## THE PROBLEM
Write the listing out again word for word, excluding any pictures.

[DATASET SECTION Boundary: Start]

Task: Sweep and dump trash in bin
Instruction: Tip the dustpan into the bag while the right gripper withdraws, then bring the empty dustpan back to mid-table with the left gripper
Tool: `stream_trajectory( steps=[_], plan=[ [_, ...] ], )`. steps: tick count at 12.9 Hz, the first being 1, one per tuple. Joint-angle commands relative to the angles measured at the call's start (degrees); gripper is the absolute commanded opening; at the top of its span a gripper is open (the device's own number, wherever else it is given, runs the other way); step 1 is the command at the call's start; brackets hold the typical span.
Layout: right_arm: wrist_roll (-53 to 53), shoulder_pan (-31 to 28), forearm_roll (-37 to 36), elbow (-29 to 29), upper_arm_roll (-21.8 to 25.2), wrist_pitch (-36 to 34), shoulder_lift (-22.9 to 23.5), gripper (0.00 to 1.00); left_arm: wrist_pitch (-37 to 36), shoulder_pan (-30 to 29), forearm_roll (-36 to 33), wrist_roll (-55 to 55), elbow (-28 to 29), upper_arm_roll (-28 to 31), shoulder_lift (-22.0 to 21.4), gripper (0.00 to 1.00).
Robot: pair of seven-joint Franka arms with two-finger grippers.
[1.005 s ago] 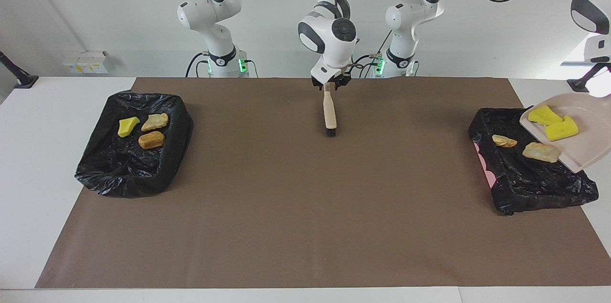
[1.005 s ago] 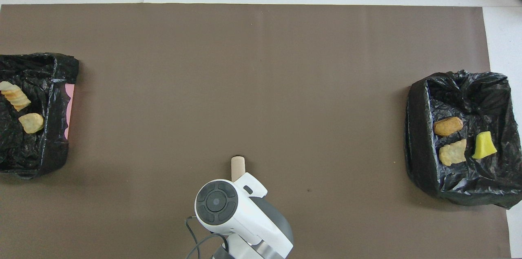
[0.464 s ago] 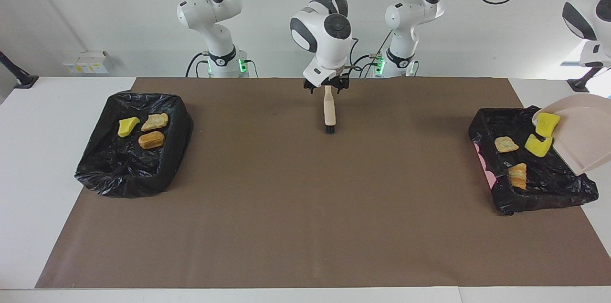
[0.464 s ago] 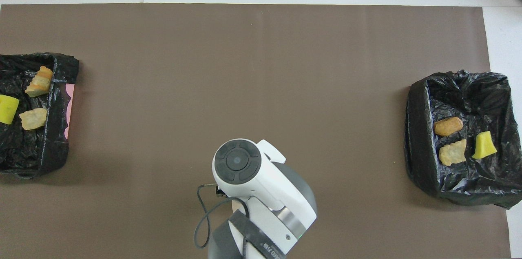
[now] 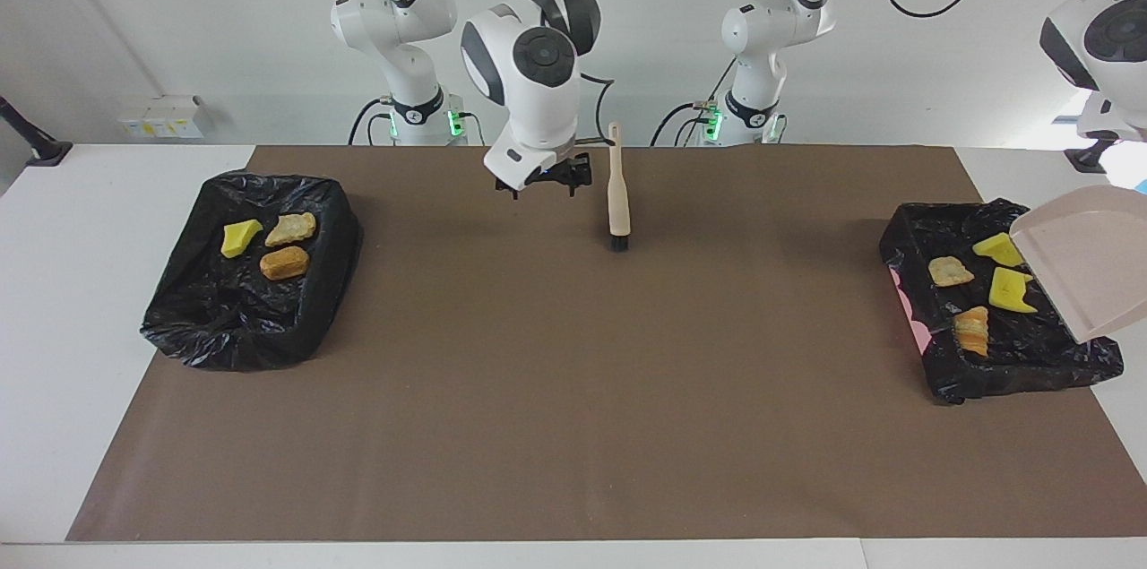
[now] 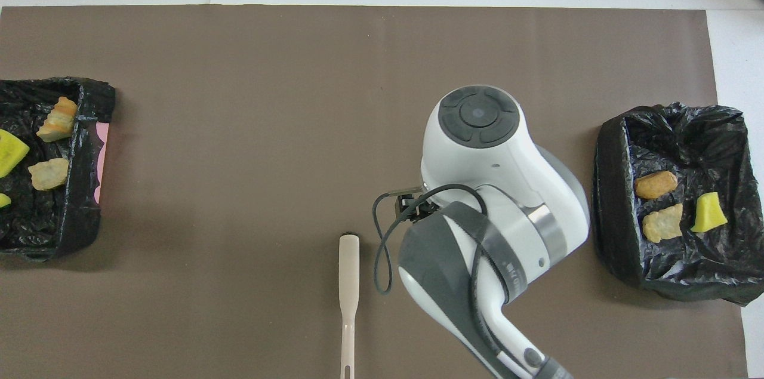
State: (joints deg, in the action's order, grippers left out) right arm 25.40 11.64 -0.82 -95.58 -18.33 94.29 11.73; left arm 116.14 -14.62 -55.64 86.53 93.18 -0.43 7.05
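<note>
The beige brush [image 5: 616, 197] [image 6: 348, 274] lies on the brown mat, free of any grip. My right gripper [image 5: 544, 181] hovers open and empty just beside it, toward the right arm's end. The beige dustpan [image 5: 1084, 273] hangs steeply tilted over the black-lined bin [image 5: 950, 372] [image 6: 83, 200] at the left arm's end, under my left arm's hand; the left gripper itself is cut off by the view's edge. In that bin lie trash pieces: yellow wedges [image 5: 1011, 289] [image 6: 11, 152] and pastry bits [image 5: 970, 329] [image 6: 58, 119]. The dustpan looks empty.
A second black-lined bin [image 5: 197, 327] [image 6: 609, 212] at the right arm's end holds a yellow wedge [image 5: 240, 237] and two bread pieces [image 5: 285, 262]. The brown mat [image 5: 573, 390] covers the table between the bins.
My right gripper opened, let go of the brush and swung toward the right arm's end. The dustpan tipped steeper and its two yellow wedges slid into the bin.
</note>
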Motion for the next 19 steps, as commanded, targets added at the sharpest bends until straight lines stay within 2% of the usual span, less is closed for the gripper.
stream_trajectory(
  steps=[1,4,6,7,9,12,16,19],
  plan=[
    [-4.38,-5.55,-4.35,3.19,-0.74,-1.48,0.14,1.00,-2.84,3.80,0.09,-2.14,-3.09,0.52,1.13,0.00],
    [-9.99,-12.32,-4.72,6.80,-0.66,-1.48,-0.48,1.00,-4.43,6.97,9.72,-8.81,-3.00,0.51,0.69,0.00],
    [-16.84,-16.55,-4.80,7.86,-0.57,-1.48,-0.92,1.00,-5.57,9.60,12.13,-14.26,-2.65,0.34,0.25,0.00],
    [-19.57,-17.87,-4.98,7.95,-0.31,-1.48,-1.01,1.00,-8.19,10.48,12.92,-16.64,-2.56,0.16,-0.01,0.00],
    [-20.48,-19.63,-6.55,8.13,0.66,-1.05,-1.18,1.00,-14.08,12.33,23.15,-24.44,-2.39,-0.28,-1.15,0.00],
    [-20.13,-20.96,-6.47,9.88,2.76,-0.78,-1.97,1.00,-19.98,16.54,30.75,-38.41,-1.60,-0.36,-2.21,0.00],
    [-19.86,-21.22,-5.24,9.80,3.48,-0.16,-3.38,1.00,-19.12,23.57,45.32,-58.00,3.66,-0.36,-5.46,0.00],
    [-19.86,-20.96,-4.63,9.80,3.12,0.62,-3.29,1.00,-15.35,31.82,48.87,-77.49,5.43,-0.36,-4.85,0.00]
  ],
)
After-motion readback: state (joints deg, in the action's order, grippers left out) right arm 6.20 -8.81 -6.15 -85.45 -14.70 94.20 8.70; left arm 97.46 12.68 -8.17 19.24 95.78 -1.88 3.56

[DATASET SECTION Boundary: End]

## EXERCISE RESPONSE
Task: Sweep and dump trash in bin
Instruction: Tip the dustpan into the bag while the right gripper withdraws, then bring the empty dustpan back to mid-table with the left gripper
Tool: `stream_trajectory( steps=[_], plan=[ [_, ...] ], )`. steps: tick count at 12.9 Hz, the first being 1, one per tuple. Joint-angle commands relative to the angles measured at the call's start (degrees); gripper is the absolute commanded opening; at the top of its span a gripper is open (the device's own number, wherever else it is given, runs the other way); step 1 is the command at the call's start; brackets hold the typical span.
Layout: right_arm: wrist_roll (-53 to 53), shoulder_pan (-31 to 28), forearm_roll (-37 to 36), elbow (-29 to 29), upper_arm_roll (-21.8 to 25.2), wrist_pitch (-36 to 34), shoulder_lift (-22.9 to 23.5), gripper (0.00 to 1.00); left_arm: wrist_pitch (-37 to 36), shoulder_pan (-30 to 29), forearm_roll (-36 to 33), wrist_roll (-55 to 55), elbow (-28 to 29), upper_arm_roll (-28 to 31), shoulder_lift (-22.0 to 21.4), gripper (0.00 to 1.00).
Robot: pair of seven-joint Franka arms with two-finger grippers.
[1.005 s ago] 
[1.005 s ago] 
[0.464 s ago] 
[0.464 s ago] 
[now] 
[now] 
State: (joints deg, in the action's order, grippers left out) right arm 25.40 11.64 -0.82 -95.58 -18.33 94.29 11.73; left arm 116.14 -14.62 -55.64 86.53 93.18 -0.43 7.05
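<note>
The beige brush [image 5: 616, 197] [image 6: 348, 274] lies on the brown mat, free of any grip. My right gripper [image 5: 544, 181] hovers open and empty just beside it, toward the right arm's end. The beige dustpan [image 5: 1084, 273] hangs steeply tilted over the black-lined bin [image 5: 950, 372] [image 6: 83, 200] at the left arm's end, under my left arm's hand; the left gripper itself is cut off by the view's edge. In that bin lie trash pieces: yellow wedges [image 5: 1011, 289] [image 6: 11, 152] and pastry bits [image 5: 970, 329] [image 6: 58, 119]. The dustpan looks empty.
A second black-lined bin [image 5: 197, 327] [image 6: 609, 212] at the right arm's end holds a yellow wedge [image 5: 240, 237] and two bread pieces [image 5: 285, 262]. The brown mat [image 5: 573, 390] covers the table between the bins.
My right gripper opened, let go of the brush and swung toward the right arm's end. The dustpan tipped steeper and its two yellow wedges slid into the bin.
</note>
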Motion for the next 19 steps, as commanded, targets added at the sharpest bends until straight lines stay within 2% of the usual span, less is closed for the gripper.
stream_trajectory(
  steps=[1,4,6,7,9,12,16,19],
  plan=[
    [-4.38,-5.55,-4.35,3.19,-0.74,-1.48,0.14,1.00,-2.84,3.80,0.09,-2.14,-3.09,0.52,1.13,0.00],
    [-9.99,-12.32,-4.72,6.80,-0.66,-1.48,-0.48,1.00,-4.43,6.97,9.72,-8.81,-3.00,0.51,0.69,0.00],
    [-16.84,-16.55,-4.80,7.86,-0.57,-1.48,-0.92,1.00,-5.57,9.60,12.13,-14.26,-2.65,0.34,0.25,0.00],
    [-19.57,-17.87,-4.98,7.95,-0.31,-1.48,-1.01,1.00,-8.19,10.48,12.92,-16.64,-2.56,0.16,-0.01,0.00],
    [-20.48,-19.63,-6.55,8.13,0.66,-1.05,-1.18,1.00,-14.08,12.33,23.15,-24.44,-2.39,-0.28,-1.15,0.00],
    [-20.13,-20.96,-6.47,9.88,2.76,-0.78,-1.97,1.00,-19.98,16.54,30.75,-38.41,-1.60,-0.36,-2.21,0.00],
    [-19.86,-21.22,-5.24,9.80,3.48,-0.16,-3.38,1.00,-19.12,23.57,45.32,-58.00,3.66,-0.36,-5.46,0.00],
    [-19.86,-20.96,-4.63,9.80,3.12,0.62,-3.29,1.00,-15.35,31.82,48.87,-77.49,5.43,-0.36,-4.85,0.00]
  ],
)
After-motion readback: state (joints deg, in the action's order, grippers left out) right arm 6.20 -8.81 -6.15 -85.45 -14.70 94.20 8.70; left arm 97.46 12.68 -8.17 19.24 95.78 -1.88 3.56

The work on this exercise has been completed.